(REQUIREMENT)
Print exactly the lines from the line with "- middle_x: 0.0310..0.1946" to the last line of the data, please, both included.

(INPUT DATA)

::::

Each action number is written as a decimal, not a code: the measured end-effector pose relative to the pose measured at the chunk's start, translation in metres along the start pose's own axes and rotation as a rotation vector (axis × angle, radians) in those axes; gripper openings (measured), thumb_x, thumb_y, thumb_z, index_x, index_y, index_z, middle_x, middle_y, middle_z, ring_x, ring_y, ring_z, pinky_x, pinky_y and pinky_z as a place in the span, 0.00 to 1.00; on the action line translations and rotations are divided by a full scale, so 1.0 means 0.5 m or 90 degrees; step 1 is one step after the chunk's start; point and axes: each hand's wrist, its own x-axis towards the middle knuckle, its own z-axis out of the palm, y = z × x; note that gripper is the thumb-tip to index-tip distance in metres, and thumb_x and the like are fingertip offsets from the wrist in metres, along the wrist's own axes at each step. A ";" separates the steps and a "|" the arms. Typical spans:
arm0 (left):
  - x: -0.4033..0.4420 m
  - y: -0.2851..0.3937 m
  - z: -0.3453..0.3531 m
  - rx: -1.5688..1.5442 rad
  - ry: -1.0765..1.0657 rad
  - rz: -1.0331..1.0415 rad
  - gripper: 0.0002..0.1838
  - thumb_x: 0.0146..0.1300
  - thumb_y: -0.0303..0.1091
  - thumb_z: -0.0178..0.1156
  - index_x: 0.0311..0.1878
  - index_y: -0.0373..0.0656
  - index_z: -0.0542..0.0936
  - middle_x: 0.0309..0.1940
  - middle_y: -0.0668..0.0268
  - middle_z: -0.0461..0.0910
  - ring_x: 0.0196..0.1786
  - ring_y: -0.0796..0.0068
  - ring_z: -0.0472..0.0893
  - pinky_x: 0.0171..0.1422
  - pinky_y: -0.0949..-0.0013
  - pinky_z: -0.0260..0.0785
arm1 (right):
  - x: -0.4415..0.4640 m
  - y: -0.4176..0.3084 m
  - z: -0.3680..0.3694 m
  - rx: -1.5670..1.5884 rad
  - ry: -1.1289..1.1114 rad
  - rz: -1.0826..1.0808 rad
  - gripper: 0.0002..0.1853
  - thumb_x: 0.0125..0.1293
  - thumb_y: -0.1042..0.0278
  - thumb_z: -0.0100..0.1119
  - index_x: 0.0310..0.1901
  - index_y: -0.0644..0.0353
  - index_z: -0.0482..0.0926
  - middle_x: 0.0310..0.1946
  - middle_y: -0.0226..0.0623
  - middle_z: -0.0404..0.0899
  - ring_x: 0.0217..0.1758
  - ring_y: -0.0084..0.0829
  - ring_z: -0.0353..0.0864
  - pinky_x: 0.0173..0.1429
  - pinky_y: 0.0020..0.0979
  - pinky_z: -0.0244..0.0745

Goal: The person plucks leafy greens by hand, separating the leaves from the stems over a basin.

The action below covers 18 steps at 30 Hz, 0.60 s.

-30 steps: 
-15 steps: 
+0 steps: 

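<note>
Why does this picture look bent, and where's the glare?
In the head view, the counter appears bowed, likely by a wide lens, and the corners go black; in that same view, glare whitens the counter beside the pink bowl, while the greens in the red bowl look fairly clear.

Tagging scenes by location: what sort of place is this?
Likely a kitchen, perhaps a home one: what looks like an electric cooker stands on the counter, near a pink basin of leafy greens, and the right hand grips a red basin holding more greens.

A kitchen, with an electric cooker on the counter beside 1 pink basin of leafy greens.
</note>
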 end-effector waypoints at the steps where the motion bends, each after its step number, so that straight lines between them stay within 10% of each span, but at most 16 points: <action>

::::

(RESULT)
  - middle_x: 0.0310..0.1946
  - middle_y: -0.0226..0.0623
  - middle_z: -0.0404..0.0899
  - ring_x: 0.0217..0.1758
  - ring_y: -0.0084..0.0829
  - ring_z: -0.0353..0.0864
  - pinky_x: 0.0173..0.1429
  - pinky_y: 0.0020..0.0979
  - pinky_z: -0.0244..0.0745

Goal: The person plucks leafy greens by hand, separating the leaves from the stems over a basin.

The action below covers 18 steps at 30 Hz, 0.60 s.

-30 steps: 
-15 steps: 
+0 steps: 

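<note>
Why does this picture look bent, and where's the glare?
In the head view, the counter appears bowed, likely by a wide lens, and the corners go black; in that same view, glare whitens the counter beside the pink bowl, while the greens in the red bowl look fairly clear.

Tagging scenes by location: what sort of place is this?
Likely a kitchen, perhaps a home one: what looks like an electric cooker stands on the counter, near a pink basin of leafy greens, and the right hand grips a red basin holding more greens.

A kitchen, with an electric cooker on the counter beside 1 pink basin of leafy greens.
</note>
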 end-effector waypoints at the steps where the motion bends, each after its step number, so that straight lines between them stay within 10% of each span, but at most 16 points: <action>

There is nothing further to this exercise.